From reading the documentation, I have tried to set CUDA_ENABLE_COREDUMP_ON_EXCEPTION to 1 by typing this in the terminal outside of cuda-gdb:
export CUDA_ENABLE_COREDUMP_ON_EXCEPTION=1
Then I have opened the program in cuda-gdb and ran the program. It hit a SIGINT caused by assert(false). However, there is no message about any core dump being created. also, I don’t know where the file is supposed to be if it were created.
Is how I enabled core dump correct?
is SIGNIT not supposed to generate core dump?
where would the file be, and how can I change the default path fo the file?
Conceptually the process is at a high level similar to how you would use an “ordinary” CPU coredump.
You enable coredump
You run your program normally (not in cuda-gdb)
your program hits some kind of coredump fault (and exits, depositing a coredump file on disk)
you then start up cuda-gdb
you don’t open your own program, but instead you open the coredump file
How do you know you got the program to produce coredump if you can’t locate the dumped file?
Anyway, none of this seems to be obscure. Here’s a full test case:
$ export CUDA_ENABLE_COREDUMP_ON_EXCEPTION=1
$ cat t365.cu
__global__ void k(int *d){
int *x = NULL;
*d = *x;
}
int main(){
int *data;
cudaMalloc(&data, sizeof(int));
k<<<1,1>>>(data);
cudaDeviceSynchronize();
}
$ nvcc -o t365 t365.cu
$ ls core*
ls: cannot access core*: No such file or directory
$ ./t365
Message from syslogd@dc11 at Dec 31 01:31:38 ...
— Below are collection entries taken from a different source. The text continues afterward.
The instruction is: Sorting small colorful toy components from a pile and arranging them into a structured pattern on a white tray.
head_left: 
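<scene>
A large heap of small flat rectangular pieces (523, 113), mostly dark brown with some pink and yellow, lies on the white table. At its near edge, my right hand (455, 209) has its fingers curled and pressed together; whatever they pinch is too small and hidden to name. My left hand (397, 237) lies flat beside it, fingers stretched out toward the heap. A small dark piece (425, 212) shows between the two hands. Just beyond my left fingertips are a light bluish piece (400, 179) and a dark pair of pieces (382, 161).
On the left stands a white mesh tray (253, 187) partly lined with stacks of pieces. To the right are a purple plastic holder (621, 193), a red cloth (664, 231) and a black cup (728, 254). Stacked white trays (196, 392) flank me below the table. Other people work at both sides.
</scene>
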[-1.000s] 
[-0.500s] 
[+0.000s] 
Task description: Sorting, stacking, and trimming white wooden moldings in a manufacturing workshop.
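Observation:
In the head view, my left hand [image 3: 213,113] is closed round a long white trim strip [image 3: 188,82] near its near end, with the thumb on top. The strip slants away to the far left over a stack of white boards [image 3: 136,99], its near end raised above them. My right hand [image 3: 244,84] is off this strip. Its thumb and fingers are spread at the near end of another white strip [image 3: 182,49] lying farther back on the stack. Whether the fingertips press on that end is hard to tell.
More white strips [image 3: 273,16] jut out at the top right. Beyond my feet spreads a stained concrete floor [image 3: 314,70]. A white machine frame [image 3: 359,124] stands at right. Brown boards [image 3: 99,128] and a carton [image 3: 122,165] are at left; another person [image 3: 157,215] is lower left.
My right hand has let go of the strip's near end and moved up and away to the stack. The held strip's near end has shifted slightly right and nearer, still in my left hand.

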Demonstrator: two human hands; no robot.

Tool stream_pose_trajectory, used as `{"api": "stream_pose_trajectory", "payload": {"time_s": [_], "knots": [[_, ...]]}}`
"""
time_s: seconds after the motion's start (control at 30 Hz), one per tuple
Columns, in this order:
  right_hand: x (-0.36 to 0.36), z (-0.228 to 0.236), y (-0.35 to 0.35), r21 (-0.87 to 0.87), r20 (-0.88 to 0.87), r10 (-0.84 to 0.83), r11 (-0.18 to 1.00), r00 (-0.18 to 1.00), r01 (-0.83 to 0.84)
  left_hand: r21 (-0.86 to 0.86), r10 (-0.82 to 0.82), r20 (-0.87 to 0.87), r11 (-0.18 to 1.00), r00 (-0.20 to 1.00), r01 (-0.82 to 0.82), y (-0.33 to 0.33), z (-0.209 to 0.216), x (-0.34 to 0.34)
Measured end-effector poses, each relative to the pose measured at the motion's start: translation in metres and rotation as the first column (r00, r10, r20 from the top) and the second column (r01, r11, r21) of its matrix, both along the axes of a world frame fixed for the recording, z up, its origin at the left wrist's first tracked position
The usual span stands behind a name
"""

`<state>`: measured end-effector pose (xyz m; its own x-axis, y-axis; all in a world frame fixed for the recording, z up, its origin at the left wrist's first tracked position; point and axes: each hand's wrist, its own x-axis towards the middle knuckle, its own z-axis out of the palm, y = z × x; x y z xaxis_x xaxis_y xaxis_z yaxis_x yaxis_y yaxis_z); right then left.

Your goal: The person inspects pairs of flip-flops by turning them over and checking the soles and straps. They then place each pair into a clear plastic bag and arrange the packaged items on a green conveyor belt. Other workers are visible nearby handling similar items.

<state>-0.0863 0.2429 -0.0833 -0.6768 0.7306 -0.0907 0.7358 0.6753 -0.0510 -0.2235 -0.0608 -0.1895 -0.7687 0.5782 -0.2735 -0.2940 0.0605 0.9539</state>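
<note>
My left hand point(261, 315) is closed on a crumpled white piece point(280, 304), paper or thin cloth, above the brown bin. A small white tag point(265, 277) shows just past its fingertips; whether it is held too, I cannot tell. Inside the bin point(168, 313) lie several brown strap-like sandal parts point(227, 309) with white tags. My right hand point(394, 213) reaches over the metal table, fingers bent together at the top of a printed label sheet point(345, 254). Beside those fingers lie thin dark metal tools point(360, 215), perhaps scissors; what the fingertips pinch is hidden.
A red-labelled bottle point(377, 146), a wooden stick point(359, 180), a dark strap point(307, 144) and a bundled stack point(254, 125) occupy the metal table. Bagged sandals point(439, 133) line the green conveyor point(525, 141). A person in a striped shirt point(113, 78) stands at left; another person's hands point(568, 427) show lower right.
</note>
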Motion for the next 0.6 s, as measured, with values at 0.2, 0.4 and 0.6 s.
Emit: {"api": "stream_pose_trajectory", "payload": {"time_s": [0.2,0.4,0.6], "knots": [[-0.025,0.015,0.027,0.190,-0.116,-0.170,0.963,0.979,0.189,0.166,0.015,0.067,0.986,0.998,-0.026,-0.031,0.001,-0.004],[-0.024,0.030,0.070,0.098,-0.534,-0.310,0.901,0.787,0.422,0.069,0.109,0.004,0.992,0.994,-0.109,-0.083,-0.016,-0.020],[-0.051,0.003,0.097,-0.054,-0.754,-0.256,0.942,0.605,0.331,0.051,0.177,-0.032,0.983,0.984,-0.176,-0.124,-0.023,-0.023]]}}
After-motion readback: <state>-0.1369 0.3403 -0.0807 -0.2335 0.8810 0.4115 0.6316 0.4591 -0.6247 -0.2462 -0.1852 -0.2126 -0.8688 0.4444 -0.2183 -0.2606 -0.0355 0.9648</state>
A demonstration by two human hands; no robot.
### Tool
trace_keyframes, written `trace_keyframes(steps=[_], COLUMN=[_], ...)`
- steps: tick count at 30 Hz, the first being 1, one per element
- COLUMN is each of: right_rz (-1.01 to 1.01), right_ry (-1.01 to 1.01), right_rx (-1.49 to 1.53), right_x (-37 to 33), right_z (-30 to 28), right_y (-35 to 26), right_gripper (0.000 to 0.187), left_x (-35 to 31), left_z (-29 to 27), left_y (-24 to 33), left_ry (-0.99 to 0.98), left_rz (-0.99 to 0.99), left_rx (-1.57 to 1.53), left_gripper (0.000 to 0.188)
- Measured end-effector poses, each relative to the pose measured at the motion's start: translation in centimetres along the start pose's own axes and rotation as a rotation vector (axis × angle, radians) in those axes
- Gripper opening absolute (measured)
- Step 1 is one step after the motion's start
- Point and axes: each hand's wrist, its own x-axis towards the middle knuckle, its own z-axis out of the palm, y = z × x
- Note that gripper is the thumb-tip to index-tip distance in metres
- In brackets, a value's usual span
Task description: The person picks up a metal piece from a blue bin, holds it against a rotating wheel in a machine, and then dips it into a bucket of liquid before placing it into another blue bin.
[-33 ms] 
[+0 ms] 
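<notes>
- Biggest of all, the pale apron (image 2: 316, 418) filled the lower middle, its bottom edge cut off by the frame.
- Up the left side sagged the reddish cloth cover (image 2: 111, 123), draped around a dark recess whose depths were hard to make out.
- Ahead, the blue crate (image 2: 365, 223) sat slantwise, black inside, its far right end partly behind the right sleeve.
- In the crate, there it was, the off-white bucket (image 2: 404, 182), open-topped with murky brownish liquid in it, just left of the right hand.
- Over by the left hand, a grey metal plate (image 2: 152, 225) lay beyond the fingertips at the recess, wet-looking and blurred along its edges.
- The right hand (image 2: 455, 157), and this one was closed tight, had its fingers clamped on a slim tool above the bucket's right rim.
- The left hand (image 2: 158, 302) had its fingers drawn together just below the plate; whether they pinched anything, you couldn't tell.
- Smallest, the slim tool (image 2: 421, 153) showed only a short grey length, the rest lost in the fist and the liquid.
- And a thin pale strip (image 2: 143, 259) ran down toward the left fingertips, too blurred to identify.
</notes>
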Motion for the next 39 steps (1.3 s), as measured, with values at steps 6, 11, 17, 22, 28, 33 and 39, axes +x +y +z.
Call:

kernel:NMI watchdog: BUG: soft lockup - CPU#18 stuck for 23s! [t365:7703]
Aborted (core dumped)
$ ls core*
core_1546237863_dc11.dc.nvidia.com_7688.nvcudmp
$
I see instructions on changing the name of the coredump file in the documentation. The path is the same path as your executable uses. I don’t see instructions to change the default coredump path to something other than the path to your executable.
This seems very straightforward to me. I’m not sure what the issue is.